Was all he said before two of the men that had come out and burst my little bubble appeared behind me, moving me quickly with their hands on either side of my shoulder blades. What the fuck was going on? Had I done something? Was I in some sort of trouble? I couldn't remember doing anything wrong, and if I had, why didn't Yaakov come and speak to me first? Why send his men? So many questions were rushing through my mind that I couldn't see straight, couldn't concentrate on my surroundings that I let the men guide me through the house and up to what I was assuming to be Yaakov's office, while my body remained on autopilot, trying to understand it all. My mind decided to remind me of the words one of the men and Kemal had whispered before. Beach and Anger. Was this because we had sex at the beach? had someone seen us? complained? was Yaakov upset with me because of it? regret it? All of a sudden, I felt so dirty that I hugged my arms around myself, hating that our perfect moment was ruined by my impulsive actions. I shouldn't have been so spontaneous, should have stayed in my lane, a lane I knew so well, where I was safe and in control. But loving Yaakov had shown me that I could live outside of my bubble, that I could be spontaneous and myself with him. To enjoy what I had allowed myself to miss out on. A new emotion had all of a sudden wormed its way through my veins and engulfed my entire body. Anger. I was suddenly enraged that I was in trouble for shearing a beautiful moment with the man I loved, pissed that I was about to be lectured about who and where I decided to be interment with. Fuck! this! I unwrapped my arms from around my chest and balled my fists by my side. My body felt hot, cheeks heating up while I quickened my steps, leaving behind his men and Kemal as I stomped into Yaakov's office. I pushed the door open so fast that my mind hadn't taken notice that we were not alone. Yaakov's face was full of worry when I entered before it masked into one of confusion and nervousness, eyes darting around the room and then back onto me, as if he was sending out a silent plea for help. Good. Fucker should be nervous. I marched straight up to him, standing in front of his desk and pointed a finger into his chest hard.

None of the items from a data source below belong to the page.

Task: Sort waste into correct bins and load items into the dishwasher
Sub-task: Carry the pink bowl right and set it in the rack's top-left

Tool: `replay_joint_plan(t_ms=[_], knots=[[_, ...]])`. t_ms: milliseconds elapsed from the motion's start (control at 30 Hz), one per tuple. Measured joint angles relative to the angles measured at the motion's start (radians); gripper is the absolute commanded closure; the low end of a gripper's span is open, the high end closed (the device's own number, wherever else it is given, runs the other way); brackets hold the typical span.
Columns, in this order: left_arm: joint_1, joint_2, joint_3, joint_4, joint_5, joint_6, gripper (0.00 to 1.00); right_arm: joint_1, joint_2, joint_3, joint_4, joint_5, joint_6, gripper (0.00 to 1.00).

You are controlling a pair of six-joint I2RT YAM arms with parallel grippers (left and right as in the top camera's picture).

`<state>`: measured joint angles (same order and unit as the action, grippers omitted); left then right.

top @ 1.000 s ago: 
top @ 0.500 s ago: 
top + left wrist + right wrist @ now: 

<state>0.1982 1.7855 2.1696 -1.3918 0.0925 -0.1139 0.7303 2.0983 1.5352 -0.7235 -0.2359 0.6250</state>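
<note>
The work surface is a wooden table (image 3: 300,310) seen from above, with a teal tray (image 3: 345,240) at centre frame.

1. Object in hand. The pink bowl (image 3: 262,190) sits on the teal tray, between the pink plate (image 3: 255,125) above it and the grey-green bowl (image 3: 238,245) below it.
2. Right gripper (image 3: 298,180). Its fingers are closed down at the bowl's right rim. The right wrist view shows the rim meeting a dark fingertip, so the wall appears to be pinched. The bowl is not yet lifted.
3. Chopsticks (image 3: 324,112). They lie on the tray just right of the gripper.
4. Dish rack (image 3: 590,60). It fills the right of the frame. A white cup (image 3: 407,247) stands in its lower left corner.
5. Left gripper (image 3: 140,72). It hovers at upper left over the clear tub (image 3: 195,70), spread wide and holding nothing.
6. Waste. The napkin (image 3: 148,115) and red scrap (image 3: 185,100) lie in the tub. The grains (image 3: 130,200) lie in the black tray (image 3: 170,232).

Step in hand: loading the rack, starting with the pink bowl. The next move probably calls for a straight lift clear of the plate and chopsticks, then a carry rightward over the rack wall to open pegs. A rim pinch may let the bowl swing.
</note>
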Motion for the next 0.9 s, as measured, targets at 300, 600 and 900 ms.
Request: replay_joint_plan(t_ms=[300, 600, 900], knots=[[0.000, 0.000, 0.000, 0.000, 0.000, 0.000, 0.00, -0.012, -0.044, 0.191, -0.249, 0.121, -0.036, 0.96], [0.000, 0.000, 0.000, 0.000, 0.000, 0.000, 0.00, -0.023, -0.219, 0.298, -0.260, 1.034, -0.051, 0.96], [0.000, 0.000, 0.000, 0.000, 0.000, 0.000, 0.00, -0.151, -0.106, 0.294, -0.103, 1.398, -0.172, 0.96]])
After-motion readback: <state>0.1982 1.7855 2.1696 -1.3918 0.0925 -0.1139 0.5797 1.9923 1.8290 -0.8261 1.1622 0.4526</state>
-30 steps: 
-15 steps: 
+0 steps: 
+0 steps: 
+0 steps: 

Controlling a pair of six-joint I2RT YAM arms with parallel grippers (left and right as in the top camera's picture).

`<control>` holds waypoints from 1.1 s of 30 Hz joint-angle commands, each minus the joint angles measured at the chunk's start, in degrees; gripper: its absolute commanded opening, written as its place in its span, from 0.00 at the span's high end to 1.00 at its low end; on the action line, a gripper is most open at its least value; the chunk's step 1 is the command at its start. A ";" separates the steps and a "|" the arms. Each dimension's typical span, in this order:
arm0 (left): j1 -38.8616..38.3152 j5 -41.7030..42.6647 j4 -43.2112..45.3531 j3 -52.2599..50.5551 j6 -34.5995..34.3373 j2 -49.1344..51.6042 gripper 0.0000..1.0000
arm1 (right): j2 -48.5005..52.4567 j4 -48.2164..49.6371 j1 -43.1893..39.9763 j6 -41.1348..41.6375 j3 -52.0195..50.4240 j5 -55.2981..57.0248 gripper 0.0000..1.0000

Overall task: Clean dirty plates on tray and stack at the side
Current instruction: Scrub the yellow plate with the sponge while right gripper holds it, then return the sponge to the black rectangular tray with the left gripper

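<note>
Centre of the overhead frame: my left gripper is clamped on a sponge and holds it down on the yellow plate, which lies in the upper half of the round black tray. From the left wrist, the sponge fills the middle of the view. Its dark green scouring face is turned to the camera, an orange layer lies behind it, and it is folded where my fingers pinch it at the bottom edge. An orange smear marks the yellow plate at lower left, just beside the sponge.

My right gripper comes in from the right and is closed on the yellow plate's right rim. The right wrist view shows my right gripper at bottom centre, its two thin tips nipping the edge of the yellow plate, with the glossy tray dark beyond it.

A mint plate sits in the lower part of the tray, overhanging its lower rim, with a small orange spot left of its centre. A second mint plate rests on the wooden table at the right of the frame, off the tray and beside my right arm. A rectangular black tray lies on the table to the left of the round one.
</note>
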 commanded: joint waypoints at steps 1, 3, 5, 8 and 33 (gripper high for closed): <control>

"If you have summoned me here like a dog, to lecture me about our night down by the beach, then you better think again Yaakov." I breathed out, narrowing my eyes up at him as I let my anger filter through my body like adrenaline. He might be a powerful man, a King in this country but, I wouldn't allow him to treat me like I was anything less than what I was worth. If he wanted a sweat and submissive bitch, then he picked the wrong women. "I don't care what people say about me, I don't care what people think about me, not anymore. All I care about is that you don't regret that night, because I sure as shit don't."